# Exercise brief:
An unaltered copy of every line below is the expected output.

**********

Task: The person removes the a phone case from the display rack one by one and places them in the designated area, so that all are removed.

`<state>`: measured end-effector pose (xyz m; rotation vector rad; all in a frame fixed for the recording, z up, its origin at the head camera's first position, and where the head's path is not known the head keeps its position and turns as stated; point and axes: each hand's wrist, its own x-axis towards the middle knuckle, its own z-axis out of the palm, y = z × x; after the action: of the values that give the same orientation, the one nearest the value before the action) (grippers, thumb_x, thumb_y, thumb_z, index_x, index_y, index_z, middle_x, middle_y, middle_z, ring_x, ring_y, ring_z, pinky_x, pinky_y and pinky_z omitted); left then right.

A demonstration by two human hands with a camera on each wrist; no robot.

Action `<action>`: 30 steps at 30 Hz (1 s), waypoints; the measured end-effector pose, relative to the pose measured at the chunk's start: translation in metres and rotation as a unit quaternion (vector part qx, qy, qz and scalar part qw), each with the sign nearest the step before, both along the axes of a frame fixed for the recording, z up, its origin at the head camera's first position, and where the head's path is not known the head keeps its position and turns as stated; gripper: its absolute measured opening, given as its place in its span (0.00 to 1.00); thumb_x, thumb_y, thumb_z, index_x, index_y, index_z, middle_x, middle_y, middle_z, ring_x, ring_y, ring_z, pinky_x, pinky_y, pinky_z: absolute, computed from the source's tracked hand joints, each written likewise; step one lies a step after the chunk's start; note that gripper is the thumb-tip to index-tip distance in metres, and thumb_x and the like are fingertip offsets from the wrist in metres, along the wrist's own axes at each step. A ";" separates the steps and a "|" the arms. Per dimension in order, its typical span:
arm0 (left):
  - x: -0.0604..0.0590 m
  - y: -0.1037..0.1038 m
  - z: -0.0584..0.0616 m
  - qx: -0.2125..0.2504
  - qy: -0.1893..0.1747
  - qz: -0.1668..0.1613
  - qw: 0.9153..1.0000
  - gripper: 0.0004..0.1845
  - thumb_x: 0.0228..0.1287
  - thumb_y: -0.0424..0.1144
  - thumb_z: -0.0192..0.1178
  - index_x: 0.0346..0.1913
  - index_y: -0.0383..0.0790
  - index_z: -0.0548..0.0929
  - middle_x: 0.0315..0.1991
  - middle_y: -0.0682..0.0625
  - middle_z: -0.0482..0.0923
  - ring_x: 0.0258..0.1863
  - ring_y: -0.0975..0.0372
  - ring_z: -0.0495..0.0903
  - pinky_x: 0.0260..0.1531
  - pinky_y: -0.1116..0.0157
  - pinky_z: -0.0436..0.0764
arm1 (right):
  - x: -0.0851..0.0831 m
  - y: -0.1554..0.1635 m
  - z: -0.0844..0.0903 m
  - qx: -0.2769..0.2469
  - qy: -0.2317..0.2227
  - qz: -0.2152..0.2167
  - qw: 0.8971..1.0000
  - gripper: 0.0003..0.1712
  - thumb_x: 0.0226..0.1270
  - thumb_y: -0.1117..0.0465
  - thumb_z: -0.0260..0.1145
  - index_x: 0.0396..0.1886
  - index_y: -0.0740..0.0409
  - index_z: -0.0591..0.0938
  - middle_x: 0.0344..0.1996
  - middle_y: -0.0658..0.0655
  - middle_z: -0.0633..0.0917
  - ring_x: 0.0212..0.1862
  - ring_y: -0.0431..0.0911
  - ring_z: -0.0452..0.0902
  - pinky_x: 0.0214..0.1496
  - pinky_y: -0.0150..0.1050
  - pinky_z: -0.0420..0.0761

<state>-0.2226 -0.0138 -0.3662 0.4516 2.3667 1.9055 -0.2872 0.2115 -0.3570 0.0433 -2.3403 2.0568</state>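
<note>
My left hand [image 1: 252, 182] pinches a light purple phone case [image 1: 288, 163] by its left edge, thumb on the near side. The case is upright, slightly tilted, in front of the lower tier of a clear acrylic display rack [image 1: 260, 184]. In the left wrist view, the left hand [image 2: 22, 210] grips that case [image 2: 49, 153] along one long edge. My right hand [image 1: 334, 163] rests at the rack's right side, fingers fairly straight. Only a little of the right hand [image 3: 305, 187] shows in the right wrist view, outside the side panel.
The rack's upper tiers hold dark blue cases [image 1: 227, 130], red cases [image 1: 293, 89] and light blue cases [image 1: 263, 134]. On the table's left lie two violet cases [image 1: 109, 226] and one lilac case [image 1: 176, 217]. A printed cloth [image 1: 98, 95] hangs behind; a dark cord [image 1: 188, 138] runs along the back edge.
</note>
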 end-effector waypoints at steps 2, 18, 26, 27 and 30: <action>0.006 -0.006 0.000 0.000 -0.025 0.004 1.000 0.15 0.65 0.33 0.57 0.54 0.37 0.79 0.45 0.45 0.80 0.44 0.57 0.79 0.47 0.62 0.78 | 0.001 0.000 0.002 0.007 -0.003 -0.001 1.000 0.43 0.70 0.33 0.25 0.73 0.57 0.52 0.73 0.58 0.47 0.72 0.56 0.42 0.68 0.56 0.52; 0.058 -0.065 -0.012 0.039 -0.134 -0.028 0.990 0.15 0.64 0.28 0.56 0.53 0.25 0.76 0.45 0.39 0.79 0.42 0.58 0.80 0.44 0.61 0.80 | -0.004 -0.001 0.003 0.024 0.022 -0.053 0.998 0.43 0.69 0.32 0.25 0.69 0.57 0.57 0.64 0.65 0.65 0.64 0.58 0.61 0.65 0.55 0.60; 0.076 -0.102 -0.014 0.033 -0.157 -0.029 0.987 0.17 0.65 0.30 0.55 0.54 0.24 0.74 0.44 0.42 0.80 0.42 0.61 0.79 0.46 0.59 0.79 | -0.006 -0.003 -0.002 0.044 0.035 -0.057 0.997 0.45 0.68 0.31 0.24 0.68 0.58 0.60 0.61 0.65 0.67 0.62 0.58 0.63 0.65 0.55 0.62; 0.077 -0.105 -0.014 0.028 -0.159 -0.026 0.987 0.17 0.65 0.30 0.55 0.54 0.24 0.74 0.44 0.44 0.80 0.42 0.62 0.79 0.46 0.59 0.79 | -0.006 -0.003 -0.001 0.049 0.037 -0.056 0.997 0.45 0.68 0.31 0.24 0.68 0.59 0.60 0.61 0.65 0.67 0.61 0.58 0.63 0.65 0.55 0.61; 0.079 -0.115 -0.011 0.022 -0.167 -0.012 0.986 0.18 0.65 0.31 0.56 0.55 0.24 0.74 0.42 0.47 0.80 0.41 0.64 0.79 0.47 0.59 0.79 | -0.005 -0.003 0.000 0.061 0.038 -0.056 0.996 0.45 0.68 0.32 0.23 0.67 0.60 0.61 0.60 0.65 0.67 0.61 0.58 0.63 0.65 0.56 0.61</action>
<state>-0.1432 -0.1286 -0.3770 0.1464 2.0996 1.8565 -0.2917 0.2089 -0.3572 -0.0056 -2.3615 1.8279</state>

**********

# Reply:
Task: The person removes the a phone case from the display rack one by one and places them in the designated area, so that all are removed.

`<state>`: measured end-effector pose (xyz m; rotation vector rad; all in a frame fixed for the recording, z up, its origin at the head camera's first position, and where the head's path is not known the head keeps its position and turns as stated; point and axes: each hand's wrist, its own x-axis towards the middle knuckle, its own z-axis out of the palm, y = z × x; after the action: of the values that give the same orientation, the one nearest the value before the action) (grippers, thumb_x, thumb_y, thumb_z, index_x, index_y, index_z, middle_x, middle_y, middle_z, ring_x, ring_y, ring_z, pinky_x, pinky_y and pinky_z omitted); left then right.

A demonstration by two human hands with a camera on each wrist; no robot.

Action `<action>`: 30 steps at 30 Hz (1 s), waypoints; the measured end-effector pose, relative to the pose measured at the chunk's start: translation in metres and rotation as a unit quaternion (vector part qx, qy, qz and scalar part qw), each with the sign nearest the step before, both along the axes of a frame fixed for the recording, z up, its origin at the head camera's first position, and where the head's path is not known the head keeps its position and turns as stated; gripper: its absolute measured opening, given as its place in its span (0.00 to 1.00); thumb_x, thumb_y, thumb_z, index_x, index_y, index_z, middle_x, middle_y, middle_z, ring_x, ring_y, ring_z, pinky_x, pinky_y, pinky_z: absolute, computed from the source's tracked hand joints, each written likewise; step one lies a step after the chunk's start; note that gripper is the thumb-tip to index-tip distance in metres, and thumb_x and the like are fingertip offsets from the wrist in metres, along the wrist's own axes at each step. A ";" separates the steps and a "|" the arms. Per dimension in order, its typical span:
arm0 (left):
  - x: -0.0604..0.0590 m
  - y: -0.1037..0.1038 m
  - z: -0.0584..0.0616 m
  - qx: -0.2125..0.2504
  - qy: -0.1893..0.1747
  - qz: -0.1668..0.1613
  - qw: 0.9153..1.0000
  - gripper: 0.0004..0.1845
  - thumb_x: 0.0228..0.1287
  - thumb_y: -0.0424..0.1144
  - thumb_z: -0.0192..0.1178
  - index_x: 0.0346..0.1913
  - index_y: -0.0383..0.0790
  - index_z: -0.0548..0.0929
  - middle_x: 0.0315..0.1991
  - middle_y: -0.0682..0.0625
  - middle_z: -0.0482..0.0923
  - ring_x: 0.0258..0.1863
  - ring_y: -0.0975..0.0372
  - ring_z: -0.0495..0.0903
  - pinky_x: 0.0260..0.1531
  - pinky_y: -0.1116..0.0157
  - pinky_z: -0.0436..0.0764
arm1 (right):
  - x: -0.0851..0.0831 m
  - y: -0.1554..0.1635 m
  - z: -0.0844..0.0903 m
  - qx: -0.2769..0.2469
  - qy: -0.2317..0.2227
  - qz: -0.2152..0.2167
  - qw: 0.8971..1.0000
  - gripper: 0.0003..0.1712
  - thumb_x: 0.0226..0.1270
  - thumb_y: -0.1117..0.0465
  - thumb_z: -0.0260..0.1145
  - index_x: 0.0396..0.1886
  - index_y: -0.0740..0.0409
  - index_z: -0.0591..0.0938
  - middle_x: 0.0344..0.1996
  - middle_y: -0.0658..0.0655
  - middle_z: -0.0633..0.0917
  - ring_x: 0.0212..0.1862
  - ring_y: -0.0431..0.0911
  - ring_z: -0.0452..0.0902
  - pinky_x: 0.0214..0.1496
  - pinky_y: -0.0150..0.1050
  - pinky_z: -0.0420..0.0761

<state>-0.2226 -0.0138 -0.3662 0.4516 2.3667 1.9055 -0.2872 0.2115 -0.3570 0.0433 -2.3403 2.0568</state>
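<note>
My left hand [image 1: 252, 182] pinches a light purple phone case [image 1: 288, 163] by its left edge, thumb on the near side. The case is upright, slightly tilted, in front of the lower tier of a clear acrylic display rack [image 1: 260, 184]. In the left wrist view, the left hand [image 2: 22, 210] grips that case [image 2: 49, 153] along one long edge. My right hand [image 1: 334, 163] rests at the rack's right side, fingers fairly straight. Only a little of the right hand [image 3: 305, 187] shows in the right wrist view, outside the side panel.
The rack's upper tiers hold dark blue cases [image 1: 227, 130], red cases [image 1: 293, 89] and light blue cases [image 1: 263, 134]. On the table's left lie two violet cases [image 1: 109, 226] and one lilac case [image 1: 176, 217]. A printed cloth [image 1: 98, 95] hangs behind; a dark cord [image 1: 188, 138] runs along the back edge.
</note>
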 end-effector waypoints at steps 2, 18, 26, 27 and 30: <action>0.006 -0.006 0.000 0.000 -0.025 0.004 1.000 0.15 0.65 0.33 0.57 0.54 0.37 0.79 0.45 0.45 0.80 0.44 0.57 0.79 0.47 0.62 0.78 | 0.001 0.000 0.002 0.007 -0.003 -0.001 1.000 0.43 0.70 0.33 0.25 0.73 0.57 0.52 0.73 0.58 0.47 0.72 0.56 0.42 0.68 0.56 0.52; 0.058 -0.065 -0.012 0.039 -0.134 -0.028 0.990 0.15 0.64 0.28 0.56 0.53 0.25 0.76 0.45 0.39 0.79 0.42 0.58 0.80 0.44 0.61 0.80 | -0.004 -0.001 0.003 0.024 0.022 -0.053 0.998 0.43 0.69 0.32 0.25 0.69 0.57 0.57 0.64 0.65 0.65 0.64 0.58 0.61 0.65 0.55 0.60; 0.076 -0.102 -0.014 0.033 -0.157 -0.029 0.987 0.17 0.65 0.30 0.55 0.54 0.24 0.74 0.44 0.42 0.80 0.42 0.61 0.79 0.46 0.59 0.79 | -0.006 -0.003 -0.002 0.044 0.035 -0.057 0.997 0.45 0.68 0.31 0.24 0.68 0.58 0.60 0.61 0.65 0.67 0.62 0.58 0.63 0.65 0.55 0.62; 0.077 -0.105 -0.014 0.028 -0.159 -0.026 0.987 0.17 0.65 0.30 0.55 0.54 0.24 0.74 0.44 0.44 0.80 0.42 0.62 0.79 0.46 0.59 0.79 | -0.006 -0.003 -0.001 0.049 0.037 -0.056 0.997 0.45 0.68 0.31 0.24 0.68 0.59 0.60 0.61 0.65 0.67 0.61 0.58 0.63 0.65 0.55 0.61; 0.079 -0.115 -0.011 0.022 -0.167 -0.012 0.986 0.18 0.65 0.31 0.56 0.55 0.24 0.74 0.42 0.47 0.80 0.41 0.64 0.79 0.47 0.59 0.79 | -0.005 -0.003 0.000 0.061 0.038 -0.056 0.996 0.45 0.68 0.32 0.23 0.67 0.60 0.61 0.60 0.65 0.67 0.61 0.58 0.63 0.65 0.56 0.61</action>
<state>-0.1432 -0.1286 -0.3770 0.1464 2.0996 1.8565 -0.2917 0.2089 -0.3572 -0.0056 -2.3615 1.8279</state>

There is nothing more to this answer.